• _Provided material_

======

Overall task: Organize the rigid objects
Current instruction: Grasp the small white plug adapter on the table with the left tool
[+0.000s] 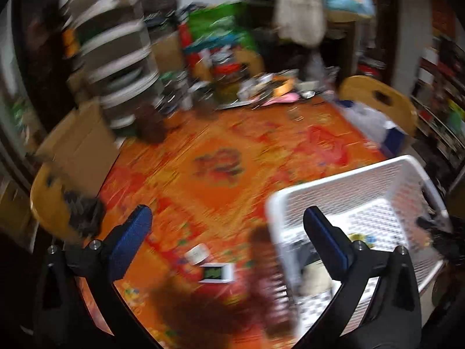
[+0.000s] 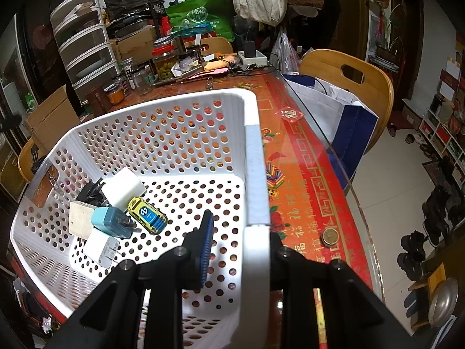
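Note:
A white perforated basket (image 2: 255, 145) stands on the red and orange table. My right gripper (image 2: 241, 232) is shut on its right wall, one blue pad inside, the other finger hidden behind the rim. Inside lie a yellow toy car (image 2: 146, 215), a teal plug (image 2: 112, 222), a white charger (image 2: 123, 187), a flat white adapter (image 2: 100, 248) and a beige block (image 2: 80, 221). The left wrist view is blurred. There my left gripper (image 1: 226, 215) is open and holds nothing, just left of the basket (image 1: 348, 180). A small white box (image 1: 216, 273) lies on the table below it.
Jars (image 2: 164, 64), papers and bags crowd the table's far end. A wooden chair (image 2: 348, 78) with a blue and white bag (image 2: 334, 107) stands at the right edge. A small round tin (image 2: 330, 237) sits right of the basket. Cardboard boxes (image 2: 49, 116) and plastic drawers (image 2: 84, 43) stand at the left.

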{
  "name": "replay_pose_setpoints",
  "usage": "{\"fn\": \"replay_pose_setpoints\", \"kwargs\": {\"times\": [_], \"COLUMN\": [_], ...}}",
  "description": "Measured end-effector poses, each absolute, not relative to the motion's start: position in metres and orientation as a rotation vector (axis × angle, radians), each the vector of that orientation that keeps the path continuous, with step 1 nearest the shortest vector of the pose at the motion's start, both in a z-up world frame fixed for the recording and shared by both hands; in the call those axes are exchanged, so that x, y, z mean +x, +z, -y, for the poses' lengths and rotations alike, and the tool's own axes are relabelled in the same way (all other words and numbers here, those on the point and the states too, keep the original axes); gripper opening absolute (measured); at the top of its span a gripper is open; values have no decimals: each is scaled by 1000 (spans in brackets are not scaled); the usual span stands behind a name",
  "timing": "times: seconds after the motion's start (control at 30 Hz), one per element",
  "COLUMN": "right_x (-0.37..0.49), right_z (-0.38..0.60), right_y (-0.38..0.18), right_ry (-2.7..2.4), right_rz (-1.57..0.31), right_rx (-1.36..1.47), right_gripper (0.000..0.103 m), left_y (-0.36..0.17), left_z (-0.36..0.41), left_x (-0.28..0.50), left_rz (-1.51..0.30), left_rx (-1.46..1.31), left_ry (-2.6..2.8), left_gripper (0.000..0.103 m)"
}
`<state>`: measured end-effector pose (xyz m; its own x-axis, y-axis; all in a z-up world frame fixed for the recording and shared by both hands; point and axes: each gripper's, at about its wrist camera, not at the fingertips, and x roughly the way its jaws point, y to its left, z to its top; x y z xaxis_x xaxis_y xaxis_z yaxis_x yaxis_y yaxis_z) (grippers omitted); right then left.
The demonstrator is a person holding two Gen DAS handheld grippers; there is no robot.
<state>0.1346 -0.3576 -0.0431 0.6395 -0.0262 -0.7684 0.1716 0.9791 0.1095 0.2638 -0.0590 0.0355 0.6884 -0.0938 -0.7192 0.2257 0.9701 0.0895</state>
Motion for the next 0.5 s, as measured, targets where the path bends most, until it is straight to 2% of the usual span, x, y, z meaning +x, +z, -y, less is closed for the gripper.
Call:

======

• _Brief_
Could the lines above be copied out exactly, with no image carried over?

• _Answer to the exercise_
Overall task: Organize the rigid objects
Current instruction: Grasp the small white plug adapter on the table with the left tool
[+0.000s] 
[+0.000s] 
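Note:
A white perforated basket (image 2: 255, 145) stands on the red and orange table. My right gripper (image 2: 241, 232) is shut on its right wall, one blue pad inside, the other finger hidden behind the rim. Inside lie a yellow toy car (image 2: 146, 215), a teal plug (image 2: 112, 222), a white charger (image 2: 123, 187), a flat white adapter (image 2: 100, 248) and a beige block (image 2: 80, 221). The left wrist view is blurred. There my left gripper (image 1: 226, 215) is open and holds nothing, just left of the basket (image 1: 348, 180). A small white box (image 1: 216, 273) lies on the table below it.
Jars (image 2: 164, 64), papers and bags crowd the table's far end. A wooden chair (image 2: 348, 78) with a blue and white bag (image 2: 334, 107) stands at the right edge. A small round tin (image 2: 330, 237) sits right of the basket. Cardboard boxes (image 2: 49, 116) and plastic drawers (image 2: 84, 43) stand at the left.
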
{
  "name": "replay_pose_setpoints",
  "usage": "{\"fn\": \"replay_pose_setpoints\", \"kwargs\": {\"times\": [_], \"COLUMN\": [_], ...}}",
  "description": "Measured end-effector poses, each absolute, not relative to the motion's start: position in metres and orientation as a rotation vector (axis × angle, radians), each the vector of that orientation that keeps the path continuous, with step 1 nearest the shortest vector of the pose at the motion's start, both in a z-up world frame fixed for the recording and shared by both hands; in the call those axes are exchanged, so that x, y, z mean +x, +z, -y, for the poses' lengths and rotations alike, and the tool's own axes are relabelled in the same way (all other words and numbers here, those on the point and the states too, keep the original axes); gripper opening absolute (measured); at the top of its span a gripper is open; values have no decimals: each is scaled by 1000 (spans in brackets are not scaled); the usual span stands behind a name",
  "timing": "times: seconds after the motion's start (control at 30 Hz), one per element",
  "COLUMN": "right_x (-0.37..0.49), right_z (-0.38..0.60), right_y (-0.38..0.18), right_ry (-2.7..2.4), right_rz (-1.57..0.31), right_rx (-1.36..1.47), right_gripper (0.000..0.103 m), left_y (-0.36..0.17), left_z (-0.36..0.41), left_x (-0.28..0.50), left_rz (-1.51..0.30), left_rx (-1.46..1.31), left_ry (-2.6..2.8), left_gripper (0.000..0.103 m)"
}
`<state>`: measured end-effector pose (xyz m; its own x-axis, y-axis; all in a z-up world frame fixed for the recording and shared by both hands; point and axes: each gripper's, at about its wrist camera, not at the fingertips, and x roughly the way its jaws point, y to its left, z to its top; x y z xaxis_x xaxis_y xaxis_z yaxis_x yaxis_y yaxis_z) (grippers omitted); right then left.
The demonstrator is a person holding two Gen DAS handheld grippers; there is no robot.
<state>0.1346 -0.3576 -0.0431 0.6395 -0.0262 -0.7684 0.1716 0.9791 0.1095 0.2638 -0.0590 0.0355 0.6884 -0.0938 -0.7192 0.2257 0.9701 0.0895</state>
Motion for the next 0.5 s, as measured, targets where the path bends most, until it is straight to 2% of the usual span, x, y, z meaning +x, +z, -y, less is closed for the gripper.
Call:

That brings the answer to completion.